Evaluate limits without L'hôpital's rule

Dec 2015
859
115
Earth
Evaluate :
(a) \(\displaystyle L=\lim_{t\rightarrow 0 } \sqrt{t}\ln^{2}(t)\).

(b) \(\displaystyle L=\lim_{t\rightarrow 0 }\dfrac{1-\sqrt[\displaystyle n]{\cos(t)\cos(2t)\cdot \dotsc \cdot \cos(nt)}}{t^2 }\; \) , \(\displaystyle n\in\mathbb{N}\).

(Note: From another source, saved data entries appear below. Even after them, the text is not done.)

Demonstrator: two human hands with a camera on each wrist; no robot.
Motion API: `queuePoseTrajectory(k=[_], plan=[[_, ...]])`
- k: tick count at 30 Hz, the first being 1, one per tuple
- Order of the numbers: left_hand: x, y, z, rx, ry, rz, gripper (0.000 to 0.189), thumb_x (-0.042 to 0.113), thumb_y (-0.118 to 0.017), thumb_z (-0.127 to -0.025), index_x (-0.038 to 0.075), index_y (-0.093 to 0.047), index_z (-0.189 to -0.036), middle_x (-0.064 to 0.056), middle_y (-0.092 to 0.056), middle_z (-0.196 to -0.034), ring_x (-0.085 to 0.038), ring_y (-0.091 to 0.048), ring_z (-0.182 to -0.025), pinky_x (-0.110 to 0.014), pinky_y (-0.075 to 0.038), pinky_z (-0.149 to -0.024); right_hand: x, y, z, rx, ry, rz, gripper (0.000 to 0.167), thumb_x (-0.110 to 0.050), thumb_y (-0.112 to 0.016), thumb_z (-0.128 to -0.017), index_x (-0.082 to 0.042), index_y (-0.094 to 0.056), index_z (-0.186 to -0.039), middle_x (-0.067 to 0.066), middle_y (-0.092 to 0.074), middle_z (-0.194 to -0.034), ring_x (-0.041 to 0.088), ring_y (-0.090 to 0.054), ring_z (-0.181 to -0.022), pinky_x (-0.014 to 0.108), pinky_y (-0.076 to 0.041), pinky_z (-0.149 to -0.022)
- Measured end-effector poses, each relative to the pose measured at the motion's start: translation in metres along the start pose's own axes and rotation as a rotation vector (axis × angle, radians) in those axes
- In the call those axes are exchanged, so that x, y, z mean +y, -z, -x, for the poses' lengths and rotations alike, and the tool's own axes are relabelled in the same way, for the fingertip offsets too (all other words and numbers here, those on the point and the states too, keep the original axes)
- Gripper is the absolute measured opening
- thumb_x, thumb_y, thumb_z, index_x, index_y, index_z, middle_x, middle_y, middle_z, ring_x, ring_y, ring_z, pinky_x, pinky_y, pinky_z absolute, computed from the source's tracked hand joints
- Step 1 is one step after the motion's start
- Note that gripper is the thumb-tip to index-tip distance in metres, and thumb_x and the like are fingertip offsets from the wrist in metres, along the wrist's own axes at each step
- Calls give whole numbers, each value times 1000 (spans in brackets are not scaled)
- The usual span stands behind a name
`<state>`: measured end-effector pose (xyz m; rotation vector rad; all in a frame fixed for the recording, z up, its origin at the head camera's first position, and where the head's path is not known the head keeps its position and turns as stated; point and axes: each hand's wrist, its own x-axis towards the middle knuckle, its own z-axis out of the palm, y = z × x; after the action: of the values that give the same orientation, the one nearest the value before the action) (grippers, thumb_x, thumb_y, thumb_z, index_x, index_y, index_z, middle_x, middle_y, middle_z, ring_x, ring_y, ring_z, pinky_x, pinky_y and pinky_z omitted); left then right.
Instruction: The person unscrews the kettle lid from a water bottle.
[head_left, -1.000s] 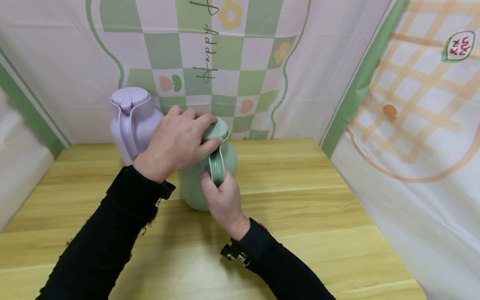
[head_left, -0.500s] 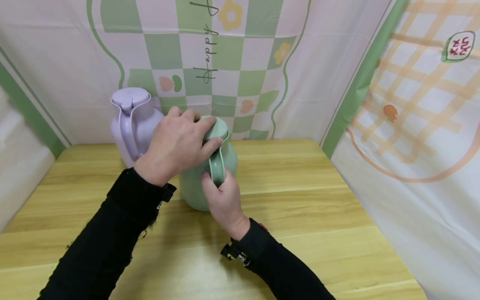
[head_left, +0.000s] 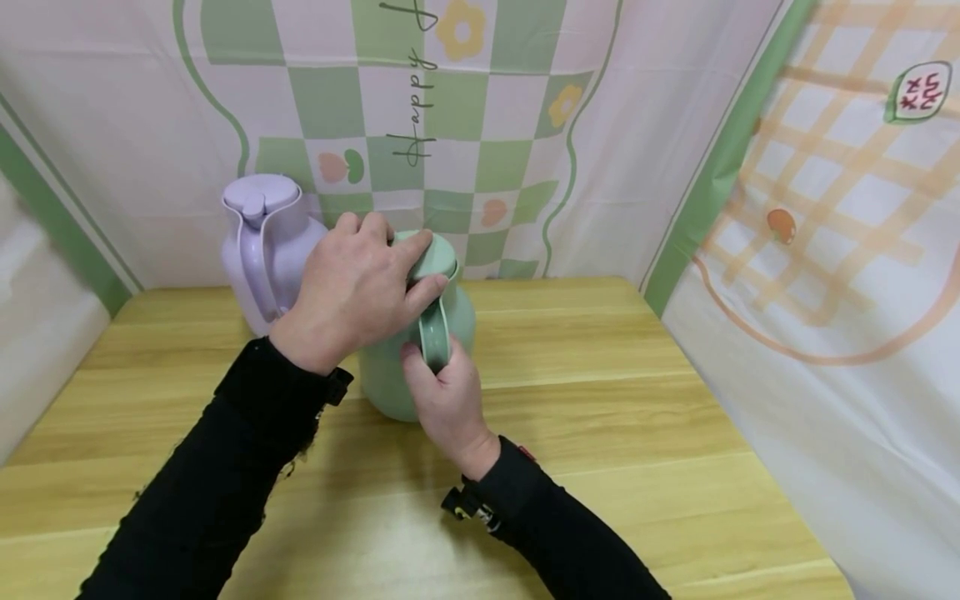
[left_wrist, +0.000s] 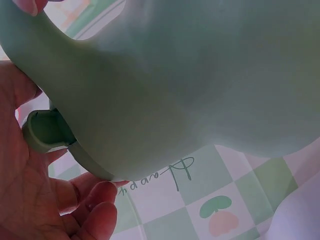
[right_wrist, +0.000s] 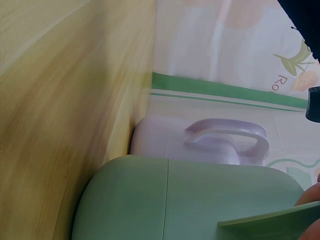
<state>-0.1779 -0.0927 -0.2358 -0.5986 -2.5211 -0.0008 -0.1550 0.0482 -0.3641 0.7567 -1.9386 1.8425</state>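
A pale green thermos jug [head_left: 386,387] stands upright on the table, its handle [head_left: 434,333] toward me. My right hand [head_left: 453,408] grips this handle, thumb on its left side. Over the round lid [head_left: 438,254] lies my left hand [head_left: 348,287], its thumb at the near edge and its fingers bent across the top. In the left wrist view, those fingers curl at the lid's rim beside a small green thumb lever [left_wrist: 45,131] that sticks out. Part of the lid is hidden under the left hand. The right wrist view shows the jug's lower body [right_wrist: 125,200] up close.
A lilac thermos jug [head_left: 292,237] stands just behind and left of the green one, partly covered by the left hand. Wood-grain table [head_left: 600,417] extends to the right and front. A checked cloth backdrop [head_left: 390,100] hangs right behind the table's far edge.
The left hand's fingers have shifted very slightly to the left on the lid. The right hand and both jugs stay where they were.
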Motion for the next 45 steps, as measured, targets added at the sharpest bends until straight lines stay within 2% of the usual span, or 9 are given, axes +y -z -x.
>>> queuePoseTrajectory(k=[9,13,20,25,30,34,38,42,45], plan=[[2,1,-2,-30,54,31,68,65,-51,-101,16,-63,-146,-21,-56,-94,-34,-49,-80,-44,-46,-68,-1,0,0,-7,13,-6,40,-18,-54,-105,-12,-31,-73,-2,-25,-61,18,-21,-53,27,-25,-58],[2,0,-1,-8,57,73,70,68,-53,-99,12,-65,-140,-20,-53,-92,-33,-50,-78,-44,-47,-65,-1,0,-1,-14,17,-10,39,-18,-53,-106,-12,-31,-74,-2,-26,-61,18,-21,-53,27,-25,-58],[0,-2,-1,4,34,78,75,71,-54,-97,9,-65,-140,-27,-64,-126,-45,-63,-98,-52,-54,-77,-1,0,-1,-19,24,-15,38,-17,-53,-106,-12,-31,-75,-2,-25,-61,18,-20,-53,27,-25,-58],[-5,-3,1,30,-7,115,75,68,-55,-98,7,-64,-141,-25,-66,-131,-49,-62,-107,-56,-52,-90,-1,0,-1,-18,31,-10,38,-17,-53,-106,-11,-31,-75,-2,-25,-61,17,-20,-53,26,-24,-59],[-16,1,-2,-72,-23,340,68,56,-47,-106,8,-52,-153,-22,-53,-152,-45,-49,-139,-57,-38,-116,-1,0,0,2,17,5,40,-18,-54,-104,-11,-30,-73,-3,-24,-60,15,-19,-53,26,-25,-57],[-27,3,-9,-160,-43,504,57,40,-35,-109,14,-45,-159,-11,-41,-165,-33,-35,-154,-53,-28,-125,-1,0,1,32,1,35,41,-19,-57,-103,-12,-31,-72,-3,-24,-60,13,-22,-53,26,-27,-56],[-34,2,-13,-221,-71,525,56,31,-31,-106,23,-46,-159,-3,-36,-168,-26,-30,-157,-51,-26,-126,-1,-1,1,46,-4,44,41,-20,-58,-102,-13,-32,-72,-2,-25,-60,13,-25,-53,26,-29,-55],[-35,-2,-16,-274,-88,491,56,29,-32,-104,26,-48,-158,-5,-37,-168,-27,-31,-157,-50,-27,-126,-2,-1,2,42,-11,36,41,-20,-59,-103,-12,-32,-72,-2,-26,-60,14,-25,-53,26,-28,-55],[-33,-4,-17,-272,-83,455,56,31,-33,-104,25,-50,-157,-8,-40,-165,-30,-35,-155,-50,-29,-124,-2,-1,1,40,-14,32,41,-20,-59,-103,-12,-33,-72,-2,-26,-60,14,-25,-53,26,-28,-56]])
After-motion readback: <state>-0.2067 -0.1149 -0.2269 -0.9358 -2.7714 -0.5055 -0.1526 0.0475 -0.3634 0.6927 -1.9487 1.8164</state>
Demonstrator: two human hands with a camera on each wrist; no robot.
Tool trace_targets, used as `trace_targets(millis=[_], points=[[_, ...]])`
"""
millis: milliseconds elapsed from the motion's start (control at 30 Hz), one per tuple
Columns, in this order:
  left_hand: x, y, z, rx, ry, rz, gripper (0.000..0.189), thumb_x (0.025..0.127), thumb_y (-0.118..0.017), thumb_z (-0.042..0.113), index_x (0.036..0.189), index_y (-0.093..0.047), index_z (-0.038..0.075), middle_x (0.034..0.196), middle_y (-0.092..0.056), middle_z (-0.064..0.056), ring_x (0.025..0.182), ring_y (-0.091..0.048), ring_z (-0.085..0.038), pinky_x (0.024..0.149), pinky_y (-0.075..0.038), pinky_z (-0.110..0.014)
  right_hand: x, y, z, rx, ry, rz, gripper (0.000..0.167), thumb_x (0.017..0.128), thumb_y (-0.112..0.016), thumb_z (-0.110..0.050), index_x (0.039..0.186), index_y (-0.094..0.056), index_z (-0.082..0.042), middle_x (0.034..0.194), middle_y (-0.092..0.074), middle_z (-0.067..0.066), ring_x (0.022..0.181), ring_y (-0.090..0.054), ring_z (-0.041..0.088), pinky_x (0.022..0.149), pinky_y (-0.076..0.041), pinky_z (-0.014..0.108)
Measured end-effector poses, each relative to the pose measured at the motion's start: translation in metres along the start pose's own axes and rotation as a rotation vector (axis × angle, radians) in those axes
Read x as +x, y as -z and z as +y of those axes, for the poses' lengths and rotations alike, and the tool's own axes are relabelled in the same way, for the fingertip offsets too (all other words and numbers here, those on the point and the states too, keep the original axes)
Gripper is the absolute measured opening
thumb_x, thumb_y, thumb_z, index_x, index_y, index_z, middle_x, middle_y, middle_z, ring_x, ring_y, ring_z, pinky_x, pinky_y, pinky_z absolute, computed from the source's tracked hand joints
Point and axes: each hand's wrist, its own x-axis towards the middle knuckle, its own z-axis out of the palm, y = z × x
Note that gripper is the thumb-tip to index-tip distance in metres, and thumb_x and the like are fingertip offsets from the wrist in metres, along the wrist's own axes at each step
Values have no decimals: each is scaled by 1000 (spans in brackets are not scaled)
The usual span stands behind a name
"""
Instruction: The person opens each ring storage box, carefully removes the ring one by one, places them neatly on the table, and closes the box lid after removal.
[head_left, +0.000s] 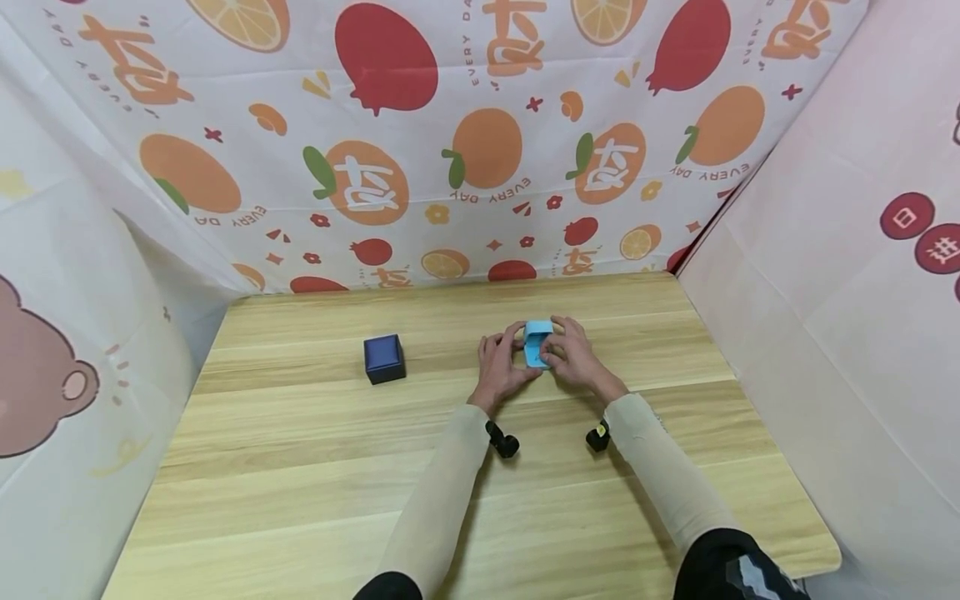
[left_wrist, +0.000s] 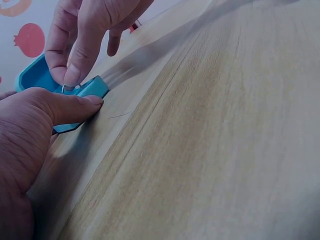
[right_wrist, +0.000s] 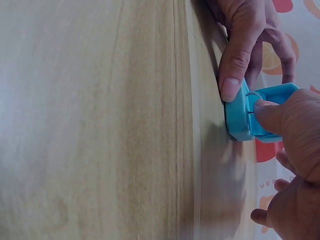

(c) \(\displaystyle \lim_{t\rightarrow e } \dfrac{t\ln(t)-e}{t-e} \; \) , where \(\displaystyle \ln(e)=1\).

(d) \(\displaystyle \lim_{n\rightarrow \infty } \dfrac{\sqrt{1!+2!+\dotsc + n!}}{n!}\; \) , \(\displaystyle n\in\mathbb{N}\).
 
Dec 2015
859
115
Earth
Are the results correct ?

(a) \(\displaystyle L=\lim_{t=e^{-u} , u\rightarrow \infty} \dfrac{u^2 }{e^{u/2}}=4\lim_{u\rightarrow \infty}\dfrac{u^2 }{e^u} =4\lim_{u\rightarrow \infty}\dfrac{u^2 }{\sum_{k=0}^{\infty} \dfrac{u^k }{k!}}=0\).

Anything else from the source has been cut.